----- Data for the task -----

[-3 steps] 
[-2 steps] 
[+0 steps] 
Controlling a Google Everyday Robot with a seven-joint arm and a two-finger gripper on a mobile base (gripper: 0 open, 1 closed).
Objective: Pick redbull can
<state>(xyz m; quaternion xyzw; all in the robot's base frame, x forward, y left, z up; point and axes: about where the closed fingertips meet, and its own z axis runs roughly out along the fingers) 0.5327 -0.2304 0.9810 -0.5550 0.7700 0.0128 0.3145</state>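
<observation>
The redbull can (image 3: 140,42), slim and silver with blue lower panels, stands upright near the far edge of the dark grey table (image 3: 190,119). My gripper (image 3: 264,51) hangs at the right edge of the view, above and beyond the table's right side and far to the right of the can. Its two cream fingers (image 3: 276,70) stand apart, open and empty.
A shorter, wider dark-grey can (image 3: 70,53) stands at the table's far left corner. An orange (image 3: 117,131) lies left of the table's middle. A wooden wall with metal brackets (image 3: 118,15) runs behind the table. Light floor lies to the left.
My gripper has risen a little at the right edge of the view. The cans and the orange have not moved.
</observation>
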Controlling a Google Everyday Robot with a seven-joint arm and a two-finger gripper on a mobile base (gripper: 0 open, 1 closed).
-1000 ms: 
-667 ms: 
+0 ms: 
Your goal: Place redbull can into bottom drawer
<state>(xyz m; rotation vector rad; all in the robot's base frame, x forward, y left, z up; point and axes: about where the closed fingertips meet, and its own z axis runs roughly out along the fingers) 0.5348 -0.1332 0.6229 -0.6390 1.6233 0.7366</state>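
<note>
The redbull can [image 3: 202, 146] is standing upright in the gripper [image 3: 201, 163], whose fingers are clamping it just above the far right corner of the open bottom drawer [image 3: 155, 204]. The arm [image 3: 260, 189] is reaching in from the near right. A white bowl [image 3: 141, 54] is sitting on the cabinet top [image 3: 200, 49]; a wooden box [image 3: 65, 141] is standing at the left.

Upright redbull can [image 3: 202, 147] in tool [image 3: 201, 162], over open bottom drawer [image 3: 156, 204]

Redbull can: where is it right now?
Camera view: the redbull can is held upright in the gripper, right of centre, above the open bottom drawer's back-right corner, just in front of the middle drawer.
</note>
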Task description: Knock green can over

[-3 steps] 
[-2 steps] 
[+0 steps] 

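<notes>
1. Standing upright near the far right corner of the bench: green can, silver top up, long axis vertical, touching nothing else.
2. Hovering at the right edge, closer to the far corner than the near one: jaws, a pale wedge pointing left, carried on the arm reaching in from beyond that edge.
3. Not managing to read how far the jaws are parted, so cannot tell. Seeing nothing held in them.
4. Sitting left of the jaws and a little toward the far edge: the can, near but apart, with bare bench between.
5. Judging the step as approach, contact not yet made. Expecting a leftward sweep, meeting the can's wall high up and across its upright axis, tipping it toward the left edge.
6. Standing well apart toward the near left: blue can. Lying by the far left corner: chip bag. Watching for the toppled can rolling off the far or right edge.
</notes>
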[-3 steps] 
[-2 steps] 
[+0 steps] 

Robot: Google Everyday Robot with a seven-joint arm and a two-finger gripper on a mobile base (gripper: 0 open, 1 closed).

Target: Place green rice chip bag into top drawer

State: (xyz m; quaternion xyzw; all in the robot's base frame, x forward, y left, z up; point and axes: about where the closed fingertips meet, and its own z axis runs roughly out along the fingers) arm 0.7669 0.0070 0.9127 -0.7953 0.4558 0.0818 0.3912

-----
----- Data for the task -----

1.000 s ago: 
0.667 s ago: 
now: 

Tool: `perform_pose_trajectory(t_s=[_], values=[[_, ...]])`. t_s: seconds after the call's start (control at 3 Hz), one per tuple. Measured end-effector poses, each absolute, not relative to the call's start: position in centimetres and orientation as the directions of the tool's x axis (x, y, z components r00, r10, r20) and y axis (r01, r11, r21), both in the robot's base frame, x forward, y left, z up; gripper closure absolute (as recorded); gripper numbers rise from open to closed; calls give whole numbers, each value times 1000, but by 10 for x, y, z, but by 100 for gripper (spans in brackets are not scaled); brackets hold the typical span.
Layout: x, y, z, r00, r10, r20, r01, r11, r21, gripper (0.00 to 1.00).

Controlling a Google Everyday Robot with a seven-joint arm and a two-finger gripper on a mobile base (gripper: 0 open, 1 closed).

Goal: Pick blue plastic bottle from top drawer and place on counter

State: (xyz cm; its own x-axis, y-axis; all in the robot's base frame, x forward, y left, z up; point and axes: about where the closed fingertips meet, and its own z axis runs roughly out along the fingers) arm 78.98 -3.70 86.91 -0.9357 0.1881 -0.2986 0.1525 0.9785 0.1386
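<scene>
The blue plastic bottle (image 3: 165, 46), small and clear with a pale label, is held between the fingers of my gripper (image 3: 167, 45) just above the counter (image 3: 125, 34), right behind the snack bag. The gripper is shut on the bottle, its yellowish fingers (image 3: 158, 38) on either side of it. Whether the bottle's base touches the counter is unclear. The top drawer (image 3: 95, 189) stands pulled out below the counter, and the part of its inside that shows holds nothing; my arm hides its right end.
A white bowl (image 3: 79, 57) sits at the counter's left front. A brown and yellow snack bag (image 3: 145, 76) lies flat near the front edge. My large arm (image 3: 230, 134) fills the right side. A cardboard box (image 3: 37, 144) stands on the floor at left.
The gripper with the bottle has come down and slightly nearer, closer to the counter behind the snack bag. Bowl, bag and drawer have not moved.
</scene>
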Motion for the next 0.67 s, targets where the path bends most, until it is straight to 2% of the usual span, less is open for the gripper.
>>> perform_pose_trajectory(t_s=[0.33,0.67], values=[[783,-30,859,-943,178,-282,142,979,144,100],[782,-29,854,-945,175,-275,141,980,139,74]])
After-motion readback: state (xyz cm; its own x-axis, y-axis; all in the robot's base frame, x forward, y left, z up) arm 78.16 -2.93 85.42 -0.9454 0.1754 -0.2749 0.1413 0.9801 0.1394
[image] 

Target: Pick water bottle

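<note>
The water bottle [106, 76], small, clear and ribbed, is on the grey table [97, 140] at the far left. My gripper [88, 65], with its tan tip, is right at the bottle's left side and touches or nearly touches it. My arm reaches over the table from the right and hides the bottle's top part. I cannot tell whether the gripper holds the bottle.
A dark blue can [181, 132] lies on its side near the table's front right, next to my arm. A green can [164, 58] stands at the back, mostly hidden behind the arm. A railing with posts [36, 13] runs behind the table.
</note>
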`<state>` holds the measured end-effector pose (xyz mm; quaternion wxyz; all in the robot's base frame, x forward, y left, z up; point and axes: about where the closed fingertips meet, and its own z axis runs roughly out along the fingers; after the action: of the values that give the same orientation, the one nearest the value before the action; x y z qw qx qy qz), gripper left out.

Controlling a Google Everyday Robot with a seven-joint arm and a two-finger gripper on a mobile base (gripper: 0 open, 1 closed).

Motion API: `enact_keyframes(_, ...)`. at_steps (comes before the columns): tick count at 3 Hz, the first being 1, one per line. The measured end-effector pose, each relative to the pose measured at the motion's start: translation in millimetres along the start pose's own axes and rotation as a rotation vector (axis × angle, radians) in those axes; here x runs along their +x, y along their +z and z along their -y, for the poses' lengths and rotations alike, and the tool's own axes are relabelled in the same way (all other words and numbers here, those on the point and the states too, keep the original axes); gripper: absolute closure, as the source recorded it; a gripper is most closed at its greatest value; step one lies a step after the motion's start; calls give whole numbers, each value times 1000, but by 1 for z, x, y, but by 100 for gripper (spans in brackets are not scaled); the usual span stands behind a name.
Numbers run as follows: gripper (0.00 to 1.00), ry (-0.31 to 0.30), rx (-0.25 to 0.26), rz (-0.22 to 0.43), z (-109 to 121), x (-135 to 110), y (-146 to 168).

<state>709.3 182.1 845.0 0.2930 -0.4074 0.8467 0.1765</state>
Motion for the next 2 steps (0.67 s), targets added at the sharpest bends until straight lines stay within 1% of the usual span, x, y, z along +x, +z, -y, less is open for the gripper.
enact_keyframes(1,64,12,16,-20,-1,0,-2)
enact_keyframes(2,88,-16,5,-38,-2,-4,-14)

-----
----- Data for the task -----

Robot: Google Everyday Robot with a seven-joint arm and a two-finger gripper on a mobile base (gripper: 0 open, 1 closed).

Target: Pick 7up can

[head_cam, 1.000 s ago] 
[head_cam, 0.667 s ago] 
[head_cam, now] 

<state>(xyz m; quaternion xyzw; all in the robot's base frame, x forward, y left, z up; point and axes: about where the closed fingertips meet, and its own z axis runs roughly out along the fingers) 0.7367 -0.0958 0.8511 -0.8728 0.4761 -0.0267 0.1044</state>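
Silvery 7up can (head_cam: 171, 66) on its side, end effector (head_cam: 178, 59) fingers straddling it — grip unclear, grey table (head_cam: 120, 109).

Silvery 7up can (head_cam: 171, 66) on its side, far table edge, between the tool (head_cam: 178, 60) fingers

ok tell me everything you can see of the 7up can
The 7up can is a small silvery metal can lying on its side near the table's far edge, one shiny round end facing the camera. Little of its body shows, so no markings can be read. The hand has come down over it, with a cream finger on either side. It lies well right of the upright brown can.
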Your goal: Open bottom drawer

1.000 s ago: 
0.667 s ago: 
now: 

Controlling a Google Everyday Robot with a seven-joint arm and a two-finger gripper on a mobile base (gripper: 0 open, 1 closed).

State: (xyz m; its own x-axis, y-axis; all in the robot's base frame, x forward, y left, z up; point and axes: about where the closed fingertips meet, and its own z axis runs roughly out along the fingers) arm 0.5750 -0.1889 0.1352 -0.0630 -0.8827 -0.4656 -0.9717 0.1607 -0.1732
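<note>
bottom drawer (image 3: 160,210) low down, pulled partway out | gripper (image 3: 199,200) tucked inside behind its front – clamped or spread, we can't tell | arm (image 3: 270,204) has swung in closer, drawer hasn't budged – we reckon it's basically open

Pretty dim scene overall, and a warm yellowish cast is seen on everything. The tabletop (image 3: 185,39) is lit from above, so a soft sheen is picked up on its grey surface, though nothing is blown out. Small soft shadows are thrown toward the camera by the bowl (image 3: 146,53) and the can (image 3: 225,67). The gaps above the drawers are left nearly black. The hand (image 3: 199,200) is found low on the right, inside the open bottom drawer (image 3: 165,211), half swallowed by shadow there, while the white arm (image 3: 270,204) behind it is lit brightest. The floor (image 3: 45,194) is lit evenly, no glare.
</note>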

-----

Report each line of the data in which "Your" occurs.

• **Exercise answer**:
Your goal: Place redbull can into bottom drawer
Your goal: Open bottom drawer

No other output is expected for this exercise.